TASK BRIEF: An exact reprint of all the records is the expected answer.

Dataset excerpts
______
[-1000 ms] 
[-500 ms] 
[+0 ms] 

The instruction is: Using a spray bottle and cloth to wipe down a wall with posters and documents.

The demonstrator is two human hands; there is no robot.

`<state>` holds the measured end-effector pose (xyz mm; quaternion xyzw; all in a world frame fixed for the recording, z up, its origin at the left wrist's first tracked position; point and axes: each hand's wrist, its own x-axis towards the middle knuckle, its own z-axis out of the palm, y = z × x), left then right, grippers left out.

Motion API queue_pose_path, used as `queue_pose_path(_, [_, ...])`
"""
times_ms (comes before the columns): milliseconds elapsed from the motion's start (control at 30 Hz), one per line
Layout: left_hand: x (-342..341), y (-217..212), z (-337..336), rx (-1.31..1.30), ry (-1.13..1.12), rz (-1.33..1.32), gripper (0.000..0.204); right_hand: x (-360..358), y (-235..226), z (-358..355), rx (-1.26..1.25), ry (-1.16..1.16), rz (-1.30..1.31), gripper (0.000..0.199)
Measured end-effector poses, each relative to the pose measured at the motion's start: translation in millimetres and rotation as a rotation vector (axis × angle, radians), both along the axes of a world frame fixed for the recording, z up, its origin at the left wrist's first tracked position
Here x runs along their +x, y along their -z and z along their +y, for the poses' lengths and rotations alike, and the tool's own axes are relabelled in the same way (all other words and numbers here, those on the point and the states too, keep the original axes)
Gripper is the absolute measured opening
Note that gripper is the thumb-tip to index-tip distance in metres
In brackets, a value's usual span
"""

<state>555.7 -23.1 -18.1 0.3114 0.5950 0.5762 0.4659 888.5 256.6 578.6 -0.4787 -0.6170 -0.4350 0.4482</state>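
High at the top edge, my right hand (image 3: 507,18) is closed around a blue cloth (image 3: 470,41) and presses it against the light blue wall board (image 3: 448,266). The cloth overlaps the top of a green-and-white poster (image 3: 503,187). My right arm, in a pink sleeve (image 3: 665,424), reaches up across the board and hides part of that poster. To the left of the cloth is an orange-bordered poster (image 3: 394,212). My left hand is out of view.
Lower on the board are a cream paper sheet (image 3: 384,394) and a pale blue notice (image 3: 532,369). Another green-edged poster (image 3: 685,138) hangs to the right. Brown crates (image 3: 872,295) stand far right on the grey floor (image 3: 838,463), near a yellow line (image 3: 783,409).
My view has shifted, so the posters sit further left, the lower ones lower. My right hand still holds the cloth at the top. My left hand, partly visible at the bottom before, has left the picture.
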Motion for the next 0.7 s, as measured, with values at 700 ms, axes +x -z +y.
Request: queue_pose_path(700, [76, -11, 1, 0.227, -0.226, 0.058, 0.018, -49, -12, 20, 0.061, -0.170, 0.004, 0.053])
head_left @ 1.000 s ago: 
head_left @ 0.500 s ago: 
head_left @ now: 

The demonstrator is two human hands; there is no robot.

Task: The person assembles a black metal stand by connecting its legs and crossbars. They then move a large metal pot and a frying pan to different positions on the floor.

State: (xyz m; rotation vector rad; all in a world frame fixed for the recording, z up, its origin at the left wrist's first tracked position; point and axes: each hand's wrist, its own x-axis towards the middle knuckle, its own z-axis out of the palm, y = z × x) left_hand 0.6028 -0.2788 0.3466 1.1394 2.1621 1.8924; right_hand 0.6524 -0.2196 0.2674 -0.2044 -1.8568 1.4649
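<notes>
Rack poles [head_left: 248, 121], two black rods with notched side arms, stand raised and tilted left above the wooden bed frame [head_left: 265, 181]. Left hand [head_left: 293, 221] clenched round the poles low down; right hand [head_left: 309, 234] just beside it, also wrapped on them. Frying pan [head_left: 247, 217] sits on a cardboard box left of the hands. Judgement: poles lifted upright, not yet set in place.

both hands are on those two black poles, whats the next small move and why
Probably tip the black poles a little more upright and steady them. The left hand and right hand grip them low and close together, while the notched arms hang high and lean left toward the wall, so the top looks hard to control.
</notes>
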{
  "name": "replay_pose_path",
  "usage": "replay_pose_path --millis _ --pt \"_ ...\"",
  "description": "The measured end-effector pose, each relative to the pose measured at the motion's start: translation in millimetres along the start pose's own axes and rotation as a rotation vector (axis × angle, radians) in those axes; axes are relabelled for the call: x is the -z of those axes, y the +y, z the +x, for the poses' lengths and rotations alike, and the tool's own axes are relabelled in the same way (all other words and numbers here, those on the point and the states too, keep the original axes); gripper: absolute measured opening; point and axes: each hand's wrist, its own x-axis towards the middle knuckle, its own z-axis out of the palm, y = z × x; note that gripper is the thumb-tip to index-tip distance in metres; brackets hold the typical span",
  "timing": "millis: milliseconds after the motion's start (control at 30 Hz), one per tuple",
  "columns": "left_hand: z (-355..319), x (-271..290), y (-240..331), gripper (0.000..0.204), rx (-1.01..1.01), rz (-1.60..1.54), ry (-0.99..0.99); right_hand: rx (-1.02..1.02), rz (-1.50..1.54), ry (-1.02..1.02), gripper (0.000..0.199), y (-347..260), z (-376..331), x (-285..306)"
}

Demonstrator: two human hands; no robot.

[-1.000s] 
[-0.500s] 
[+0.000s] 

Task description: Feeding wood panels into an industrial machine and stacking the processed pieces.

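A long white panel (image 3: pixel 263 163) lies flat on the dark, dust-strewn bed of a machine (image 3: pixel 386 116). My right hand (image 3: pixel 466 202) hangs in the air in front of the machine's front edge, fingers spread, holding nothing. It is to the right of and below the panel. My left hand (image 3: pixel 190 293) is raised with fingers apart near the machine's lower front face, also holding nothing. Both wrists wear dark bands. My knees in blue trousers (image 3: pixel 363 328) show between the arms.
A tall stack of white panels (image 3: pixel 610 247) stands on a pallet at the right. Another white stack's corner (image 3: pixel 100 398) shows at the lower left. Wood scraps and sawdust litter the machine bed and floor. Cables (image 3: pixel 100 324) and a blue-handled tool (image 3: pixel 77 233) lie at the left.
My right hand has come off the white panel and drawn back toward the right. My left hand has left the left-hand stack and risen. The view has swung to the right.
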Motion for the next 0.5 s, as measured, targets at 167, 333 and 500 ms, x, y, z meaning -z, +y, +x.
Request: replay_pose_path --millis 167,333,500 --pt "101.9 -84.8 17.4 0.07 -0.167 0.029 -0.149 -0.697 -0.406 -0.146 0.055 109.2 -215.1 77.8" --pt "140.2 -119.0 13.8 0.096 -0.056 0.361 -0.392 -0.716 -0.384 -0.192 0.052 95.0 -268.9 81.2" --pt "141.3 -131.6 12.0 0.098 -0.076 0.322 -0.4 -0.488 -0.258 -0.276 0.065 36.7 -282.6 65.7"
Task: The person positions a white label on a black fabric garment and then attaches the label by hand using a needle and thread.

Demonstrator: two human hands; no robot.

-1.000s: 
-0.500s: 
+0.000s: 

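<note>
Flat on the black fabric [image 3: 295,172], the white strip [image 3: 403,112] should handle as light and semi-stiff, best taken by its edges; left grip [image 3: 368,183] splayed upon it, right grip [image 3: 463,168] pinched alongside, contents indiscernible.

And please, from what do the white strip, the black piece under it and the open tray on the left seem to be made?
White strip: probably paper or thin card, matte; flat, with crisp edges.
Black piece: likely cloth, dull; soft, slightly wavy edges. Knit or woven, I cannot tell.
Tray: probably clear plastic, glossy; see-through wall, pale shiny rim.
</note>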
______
REPLY TO THE TASK:
[-1000 ms] 
[-500 ms] 
[+0 ms] 

The instruction is: Using a spray bottle and cloth to wipe down a wall with posters and documents.

The demonstrator is two human hands; there is no robot.

`<state>` holds the measured end-effector pose (xyz mm; quaternion xyzw; all in a world frame fixed for the recording, z up, its origin at the left wrist's first tracked position; point and axes: each hand's wrist, its own x-axis towards the middle knuckle, its own z-axis out of the palm, y = z × x), left then right, grippers left out.

Motion API queue_pose_path, used as `queue_pose_path(_, [_, ...])`
"""
times_ms (comes before the columns): milliseconds elapsed from the motion's start (control at 30 Hz), one per line
Layout: left_hand: x (-342..341), y (-217..212), z (-337..336), rx (-1.31..1.30), ry (-1.13..1.12), rz (-1.33..1.32), gripper (0.000..0.204); right_hand: x (-360..358), y (-235..226), z (-358..355), rx (-1.26..1.25), ry (-1.16..1.16), rz (-1.30..1.31), gripper (0.000..0.199)
Measured end-effector poses, each relative to the pose measured at the motion's start: translation in millimetres and rotation as a rotation vector (axis × angle, radians), both along the axes of a world frame fixed for the recording, z up, its origin at the left wrist's first tracked position
Here x runs along their +x, y along their -z and z along their +y, for the poses' lengths and rotations alike, and the tool's own axes are relabelled in the same way (all other words and numbers here, those on the point and the states too, keep the original axes)
Gripper is the absolute measured opening
Note that gripper is the thumb-tip to index-tip distance in metres
In brackets, a value's usual span
"""

<state>555.7 -23.1 -18.1 0.3114 0.5950 0.5762 0.4659 888.5 256.6 578.6 -0.4787 -0.6170 -0.4350 0.4482</state>
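High at the top edge, my right hand (image 3: 507,18) is closed around a blue cloth (image 3: 470,41) and presses it against the light blue wall board (image 3: 448,266). The cloth overlaps the top of a green-and-white poster (image 3: 503,187). My right arm, in a pink sleeve (image 3: 665,424), reaches up across the board and hides part of that poster. To the left of the cloth is an orange-bordered poster (image 3: 394,212). My left hand is out of view.
Lower on the board are a cream paper sheet (image 3: 384,394) and a pale blue notice (image 3: 532,369). Another green-edged poster (image 3: 685,138) hangs to the right. Brown crates (image 3: 872,295) stand far right on the grey floor (image 3: 838,463), near a yellow line (image 3: 783,409).
My view has shifted, so the posters sit further left, the lower ones lower. My right hand still holds the cloth at the top. My left hand, partly visible at the bottom before, has left the picture.
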Motion for the next 0.7 s, as measured, with values at 700 ms, axes +x -z +y.
Request: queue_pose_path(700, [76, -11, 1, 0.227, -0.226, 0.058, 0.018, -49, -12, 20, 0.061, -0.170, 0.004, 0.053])
head_left @ 1.000 s ago: 
head_left @ 0.500 s ago: 
head_left @ now: 

The demonstrator is two human hands; there is no robot.

Task: The person assembles a black metal stand by connecting its legs and crossbars. They then move a large metal pot and a frying pan to different positions on the floor.

State: (xyz m; rotation vector rad; all in a world frame fixed for the recording, z up, its origin at the left wrist's first tracked position; point and axes: each hand's wrist, its own x-axis towards the middle knuckle, its own z-axis out of the palm, y = z × x) left_hand 0.6028 -0.2788 0.3466 1.1394 2.1621 1.8924; right_hand 0.6524 -0.2196 0.2674 -0.2044 -1.8568 1.4649
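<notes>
Rack poles [head_left: 248, 121], two black rods with notched side arms, stand raised and tilted left above the wooden bed frame [head_left: 265, 181]. Left hand [head_left: 293, 221] clenched round the poles low down; right hand [head_left: 309, 234] just beside it, also wrapped on them. Frying pan [head_left: 247, 217] sits on a cardboard box left of the hands. Judgement: poles lifted upright, not yet set in place.

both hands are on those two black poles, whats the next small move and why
Probably tip the black poles a little more upright and steady them. The left hand and right hand grip them low and close together, while the notched arms hang high and lean left toward the wall, so the top looks hard to control.
</notes>
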{
  "name": "replay_pose_path",
  "usage": "replay_pose_path --millis _ --pt \"_ ...\"",
  "description": "The measured end-effector pose, each relative to the pose measured at the motion's start: translation in millimetres along the start pose's own axes and rotation as a rotation vector (axis × angle, radians) in those axes; axes are relabelled for the call: x is the -z of those axes, y the +y, z the +x, for the poses' lengths and rotations alike, and the tool's own axes are relabelled in the same way (all other words and numbers here, those on the point and the states too, keep the original axes); gripper: absolute measured opening; point and axes: each hand's wrist, its own x-axis towards the middle knuckle, its own z-axis out of the palm, y = z × x; note that gripper is the thumb-tip to index-tip distance in metres; brackets hold the typical span",
  "timing": "millis: milliseconds after the motion's start (control at 30 Hz), one per tuple",
  "columns": "left_hand: z (-355..319), x (-271..290), y (-240..331), gripper (0.000..0.204), rx (-1.01..1.01), rz (-1.60..1.54), ry (-0.99..0.99); right_hand: rx (-1.02..1.02), rz (-1.50..1.54), ry (-1.02..1.02), gripper (0.000..0.199), y (-347..260), z (-376..331), x (-285..306)"
}

Demonstrator: two human hands; no robot.

[-1.000s] 
[-0.500s] 
[+0.000s] 

Task description: Feeding wood panels into an industrial machine and stacking the processed pieces.

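A long white panel (image 3: pixel 263 163) lies flat on the dark, dust-strewn bed of a machine (image 3: pixel 386 116). My right hand (image 3: pixel 466 202) hangs in the air in front of the machine's front edge, fingers spread, holding nothing. It is to the right of and below the panel. My left hand (image 3: pixel 190 293) is raised with fingers apart near the machine's lower front face, also holding nothing. Both wrists wear dark bands. My knees in blue trousers (image 3: pixel 363 328) show between the arms.
A tall stack of white panels (image 3: pixel 610 247) stands on a pallet at the right. Another white stack's corner (image 3: pixel 100 398) shows at the lower left. Wood scraps and sawdust litter the machine bed and floor. Cables (image 3: pixel 100 324) and a blue-handled tool (image 3: pixel 77 233) lie at the left.
My right hand has come off the white panel and drawn back toward the right. My left hand has left the left-hand stack and risen. The view has swung to the right.
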Motion for the next 0.5 s, as measured, targets at 167, 333 and 500 ms, x, y, z meaning -z, +y, +x.
Request: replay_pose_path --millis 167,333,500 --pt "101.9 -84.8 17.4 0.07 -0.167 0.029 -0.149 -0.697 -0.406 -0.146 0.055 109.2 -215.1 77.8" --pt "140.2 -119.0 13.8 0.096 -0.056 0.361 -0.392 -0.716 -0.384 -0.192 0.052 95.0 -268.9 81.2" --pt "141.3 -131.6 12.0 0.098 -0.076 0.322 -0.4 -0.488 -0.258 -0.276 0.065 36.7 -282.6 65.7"
Task: The person positions a white label on a black fabric garment and then attaches the label by hand using a needle and thread.

Demonstrator: two human hands; no robot.

-1.000s: 
-0.500s: 
+0.000s: 

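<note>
Flat on the black fabric [image 3: 295,172], the white strip [image 3: 403,112] should handle as light and semi-stiff, best taken by its edges; left grip [image 3: 368,183] splayed upon it, right grip [image 3: 463,168] pinched alongside, contents indiscernible.

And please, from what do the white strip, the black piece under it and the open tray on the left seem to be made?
White strip: probably paper or thin card, matte; flat, with crisp edges.
Black piece: likely cloth, dull; soft, slightly wavy edges. Knit or woven, I cannot tell.
Tray: probably clear plastic, glossy; see-through wall, pale shiny rim.
</note>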

The output is complete, and nothing more is needed.